Los invitados estaban ahora a punto de caer en la trampa, fascinados y sin aliento. Había que hacerla saltar con infinitas precauciones.

–La muerte, la desaparición, y ese robo de una hora…, podemos descubrir todo eso por medio del motivo. Yo seré el presunto detective. Ustedes, los presuntos sospechosos. Todos me dirán la verdad…, todos excepto el asesino, por supuesto. Pero si me permiten ustedes hacerle un examen telepático lo atraparemos y la fiesta tendrá un final realmente brillante.

–¡Oh! –exclamó María, alarmada.

–Un momento, señora. Entiéndame. No pido más que el permiso de ustedes. No tendré necesidad de examinarlos de veras. Pues verán, si todos los sospechosos inocentes me dan su permiso, el culpable será aquel que rehúse. Sólo él tratará de evitar el examen.

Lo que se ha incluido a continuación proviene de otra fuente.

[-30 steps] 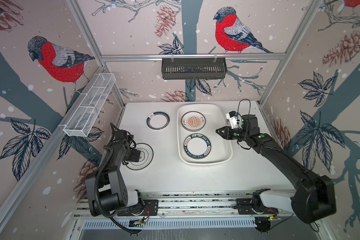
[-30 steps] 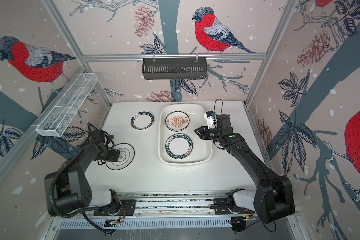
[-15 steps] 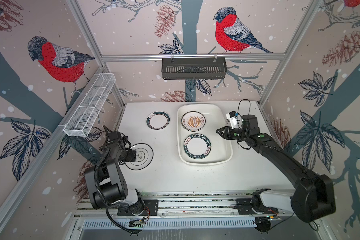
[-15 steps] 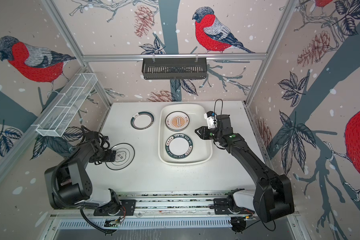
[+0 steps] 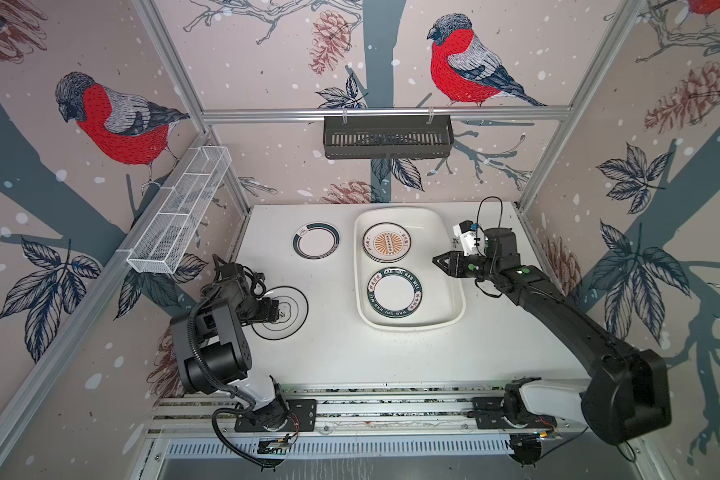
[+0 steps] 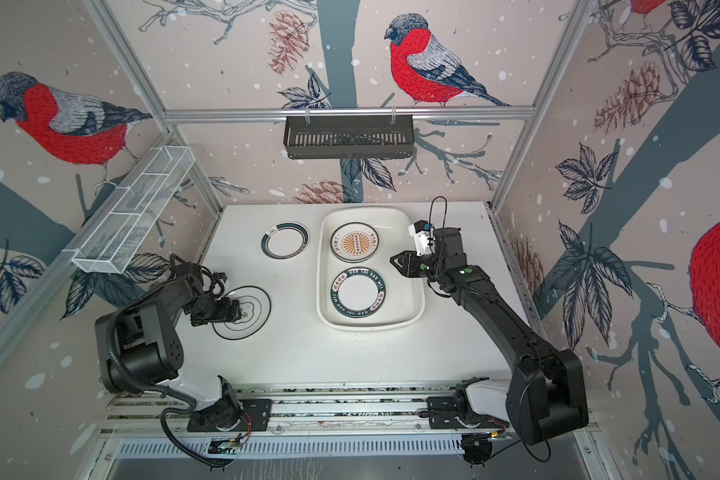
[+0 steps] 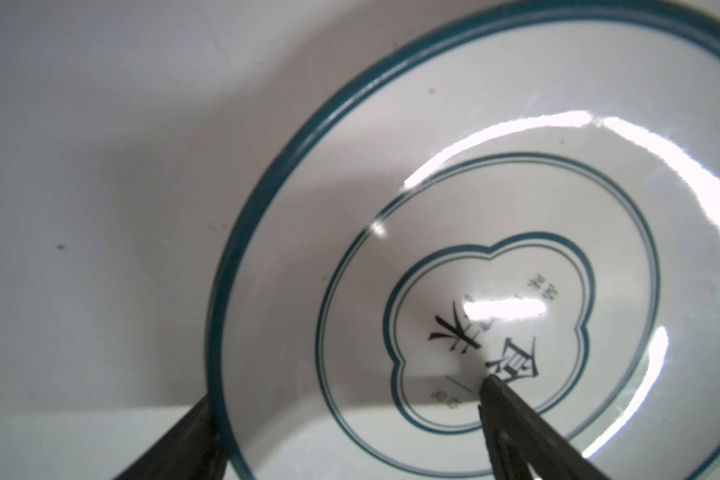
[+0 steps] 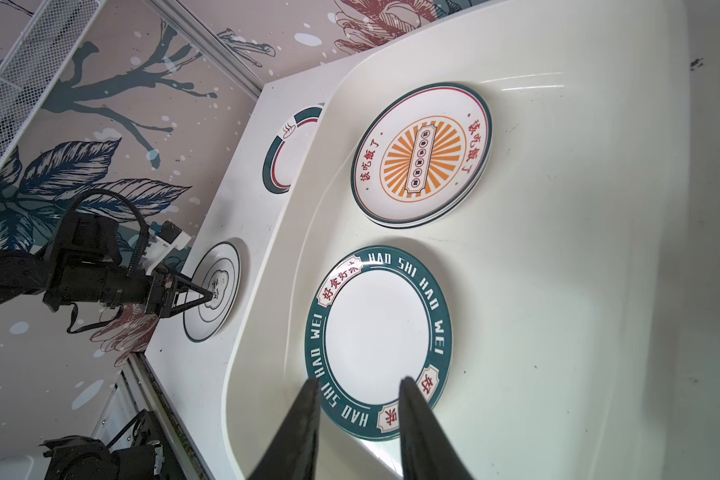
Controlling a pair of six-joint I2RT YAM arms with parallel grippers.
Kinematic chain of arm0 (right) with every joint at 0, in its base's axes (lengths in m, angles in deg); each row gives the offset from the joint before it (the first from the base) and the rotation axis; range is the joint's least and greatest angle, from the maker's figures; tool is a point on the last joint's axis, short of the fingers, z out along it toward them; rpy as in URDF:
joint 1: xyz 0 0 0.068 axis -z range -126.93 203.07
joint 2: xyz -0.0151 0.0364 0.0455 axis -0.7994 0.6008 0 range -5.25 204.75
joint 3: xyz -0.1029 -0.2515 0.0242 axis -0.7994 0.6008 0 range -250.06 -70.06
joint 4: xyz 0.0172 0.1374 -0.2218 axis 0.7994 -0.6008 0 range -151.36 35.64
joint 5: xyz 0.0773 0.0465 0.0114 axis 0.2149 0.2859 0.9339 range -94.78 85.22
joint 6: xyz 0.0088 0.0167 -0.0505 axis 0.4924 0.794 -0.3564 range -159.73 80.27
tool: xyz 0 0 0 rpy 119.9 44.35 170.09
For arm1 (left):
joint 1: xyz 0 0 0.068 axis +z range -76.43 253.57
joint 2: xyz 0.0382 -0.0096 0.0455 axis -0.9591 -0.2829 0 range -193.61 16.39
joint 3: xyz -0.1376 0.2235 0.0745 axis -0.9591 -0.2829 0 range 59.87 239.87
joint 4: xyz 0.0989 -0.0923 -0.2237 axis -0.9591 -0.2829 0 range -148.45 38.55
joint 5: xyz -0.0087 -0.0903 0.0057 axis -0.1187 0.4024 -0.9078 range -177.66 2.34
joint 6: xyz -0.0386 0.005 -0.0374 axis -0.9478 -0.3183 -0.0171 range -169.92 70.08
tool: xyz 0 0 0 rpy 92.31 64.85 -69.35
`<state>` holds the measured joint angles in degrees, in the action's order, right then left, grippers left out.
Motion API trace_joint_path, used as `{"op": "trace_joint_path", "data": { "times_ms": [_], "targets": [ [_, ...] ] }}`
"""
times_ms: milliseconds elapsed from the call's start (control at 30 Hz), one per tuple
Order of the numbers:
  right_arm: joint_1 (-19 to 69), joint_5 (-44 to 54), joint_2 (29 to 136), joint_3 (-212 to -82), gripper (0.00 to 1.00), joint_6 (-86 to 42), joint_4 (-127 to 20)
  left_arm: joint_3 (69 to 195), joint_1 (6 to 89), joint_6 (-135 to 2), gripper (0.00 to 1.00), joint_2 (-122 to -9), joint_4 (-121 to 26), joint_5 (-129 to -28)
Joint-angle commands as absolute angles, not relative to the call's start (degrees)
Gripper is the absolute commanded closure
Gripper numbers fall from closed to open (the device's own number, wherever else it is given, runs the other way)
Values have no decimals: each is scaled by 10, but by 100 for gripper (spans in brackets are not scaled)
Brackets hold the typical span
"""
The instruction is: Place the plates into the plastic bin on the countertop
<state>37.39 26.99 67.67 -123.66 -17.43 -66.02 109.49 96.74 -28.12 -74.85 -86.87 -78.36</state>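
On the bench (image 5: pixel 350 353), the bin (image 5: pixel 441 307) holds plates (image 5: pixel 395 296); left of it lie a ringed plate (image 5: pixel 316 246) and, by its near end, the clover plate (image 5: pixel 298 309) we want. Our left fingers (image 7: pixel 516 424) stand wide, straddling that plate's rim, one outside, one over the emblem. The right fingers (image 8: pixel 414 428), narrow and empty, hover over the bin's right wall.

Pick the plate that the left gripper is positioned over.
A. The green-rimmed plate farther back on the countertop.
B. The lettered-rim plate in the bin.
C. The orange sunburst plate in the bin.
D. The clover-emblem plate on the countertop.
D: the left wrist view shows the left gripper open across the rim of the clover-emblem plate, one finger outside it, one over the emblem.
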Motion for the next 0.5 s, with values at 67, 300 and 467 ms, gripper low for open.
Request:
{"op": "trace_joint_path", "data": {
  "times_ms": [67,300,467],
  "targets": [
    [375,277,678,-1242,66,-176,-654,1106,969,-255,13,-772,-909,-718],
    [374,279,682,-1243,66,-175,-652,1134,961,-225,15,-784,-942,-664],
    [374,279,682,-1240,66,-173,-650,1145,932,-205,16,-796,-956,-644]
  ]
}}
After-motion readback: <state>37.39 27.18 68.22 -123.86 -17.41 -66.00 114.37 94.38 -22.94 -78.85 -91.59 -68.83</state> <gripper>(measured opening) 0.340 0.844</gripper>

–¿Puede hacer eso? –murmuró Reich dirigiéndose a ¼maine.

¼maine movió afirmativamente la cabeza.

–Imagínense un momento la escena. –Powell comenzó a representar, transformando la sala en un escenario–. Yo pregunto, por ejemplo: «¿Me permite usted un examen TP?», y empiezo a recorrer la habitación. –Powell echó a caminar con lentitud, describiendo un círculo, inclinando la cabeza ante cada uno de los huéspedes–. Y todos me responden: «Sí… Claro… ¿Porqué no?… Ciertamente… Sí… Sí…». Y de pronto una pausa dramática. –Powell se detuvo ante Reich, tieso, aterrorizado–. «Usted, señor» –repitió–, «¿me permite usted examinarlo?»

Todos miraban, hipnotizados. Reich, con la cara roja, parecía traspasado por aquel índice acusador y aquella mirada ceñuda.

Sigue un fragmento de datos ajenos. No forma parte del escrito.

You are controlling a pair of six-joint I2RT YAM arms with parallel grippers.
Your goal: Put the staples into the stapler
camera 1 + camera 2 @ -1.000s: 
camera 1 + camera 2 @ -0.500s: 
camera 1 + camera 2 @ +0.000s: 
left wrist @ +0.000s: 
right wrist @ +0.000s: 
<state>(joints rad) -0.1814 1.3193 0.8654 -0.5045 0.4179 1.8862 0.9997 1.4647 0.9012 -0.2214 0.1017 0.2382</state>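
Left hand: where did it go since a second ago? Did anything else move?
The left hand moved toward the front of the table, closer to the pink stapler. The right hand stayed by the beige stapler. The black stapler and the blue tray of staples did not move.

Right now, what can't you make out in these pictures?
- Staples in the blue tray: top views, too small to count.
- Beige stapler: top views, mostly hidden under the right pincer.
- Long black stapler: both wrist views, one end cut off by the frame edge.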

–Titubeos. Se le enciende la cara, luego se pone pálido y se oye la torturada negativa: «¡No!»… –El prefecto se dio vuelta y los envolvió a todos con un gesto electrizante–. Y en ese momento de emoción, ¡sabemos al fin quién es el asesino!

Casi eran suyos. Casi. Era algo audaz, novedoso, excitante: una exhibición repentina de ventanas ultravioletas que se abrían, a través de las ropas y las carnes, a las profundidades del alma… Pero los huéspedes de María Beaumont tenían la falsía en el alma…, el perjurio…, el adulterio. El Demonio. Y la vergüenza se convirtió en terror.

–¡No! –exclamó María.

Todos se incorporaron gritando:

–¡No! ¡No! ¡No!

–Un hermoso intento, Linc. Pero ahí tienes el resultado. Nunca averiguarás el motivo con estas hienas.

Powell, aun derrotado, era encantador.

–Lo siento, señoras y señores, pero no puedo acusarlos. Sólo un tonto podría fiarse de un policía –suspiró–. Uno de mis asistentes grabará las palabras de aquellos que quieran declarar. El señor ¼maine se quedará con ustedes para aconsejarlos y protegerlos.

Powell miró tristemente a ¼maine:

–Y molestarme.

–No me destroces el corazón, Linc. Éste es el primer crimen triple A en setenta años. Tengo que cuidar mi carrera. Quizá me vuelva famoso.

–Yo también tengo que cuidar mi carrera, Jo. Si mi departamento no encuentra la solución, quizá me arruine.

–Entonces, que cada mirón se cuide a sí mismo.

–Vete al diablo –dijo Powell. Guiñó un ojo a Reich, y salió lentamente de la habitación.